Activity: Could you copy every line of the data that contains "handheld"?
• • • • •
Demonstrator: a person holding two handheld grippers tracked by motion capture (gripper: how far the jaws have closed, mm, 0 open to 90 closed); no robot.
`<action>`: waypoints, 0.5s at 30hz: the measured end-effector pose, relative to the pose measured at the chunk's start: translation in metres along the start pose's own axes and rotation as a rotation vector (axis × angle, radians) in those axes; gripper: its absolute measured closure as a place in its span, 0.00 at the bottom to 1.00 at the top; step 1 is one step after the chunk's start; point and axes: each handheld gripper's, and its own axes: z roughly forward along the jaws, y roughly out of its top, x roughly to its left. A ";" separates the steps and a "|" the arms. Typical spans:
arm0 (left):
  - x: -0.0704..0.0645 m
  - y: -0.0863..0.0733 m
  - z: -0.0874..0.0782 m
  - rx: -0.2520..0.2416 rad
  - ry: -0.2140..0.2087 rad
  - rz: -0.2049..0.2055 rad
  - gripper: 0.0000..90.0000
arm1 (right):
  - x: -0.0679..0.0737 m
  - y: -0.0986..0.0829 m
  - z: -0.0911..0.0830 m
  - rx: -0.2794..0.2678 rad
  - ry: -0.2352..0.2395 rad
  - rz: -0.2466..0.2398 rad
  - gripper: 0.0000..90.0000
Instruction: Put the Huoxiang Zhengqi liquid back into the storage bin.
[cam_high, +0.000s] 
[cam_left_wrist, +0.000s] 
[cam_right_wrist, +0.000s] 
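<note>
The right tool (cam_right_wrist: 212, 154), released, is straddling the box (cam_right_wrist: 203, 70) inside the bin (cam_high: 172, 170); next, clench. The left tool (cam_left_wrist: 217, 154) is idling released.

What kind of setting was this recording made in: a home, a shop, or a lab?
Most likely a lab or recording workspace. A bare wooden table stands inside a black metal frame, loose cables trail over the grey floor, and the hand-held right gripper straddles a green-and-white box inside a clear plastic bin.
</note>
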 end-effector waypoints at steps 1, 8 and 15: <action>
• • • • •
Written answer:
Demonstrator: a person holding two handheld grippers tracked by motion capture (gripper: how far the jaws have closed, mm, 0 open to 90 closed); no robot.
`<action>`: waypoints, 0.5s at 30hz: the measured end-effector pose, relative to the pose measured at the chunk's start: translation in metres along the start pose's own axes and rotation as a rotation vector (axis × angle, radians) in those axes; gripper: its absolute measured closure as a place in its span, 0.00 at the bottom to 1.00 at the top; step 1 is one step after the chunk's start; point and axes: each handheld gripper's, and its own axes: z roughly forward along the jaws, y roughly out of its top, x roughly to its left. A ";" separates the steps and a "|" the arms. Typical spans:

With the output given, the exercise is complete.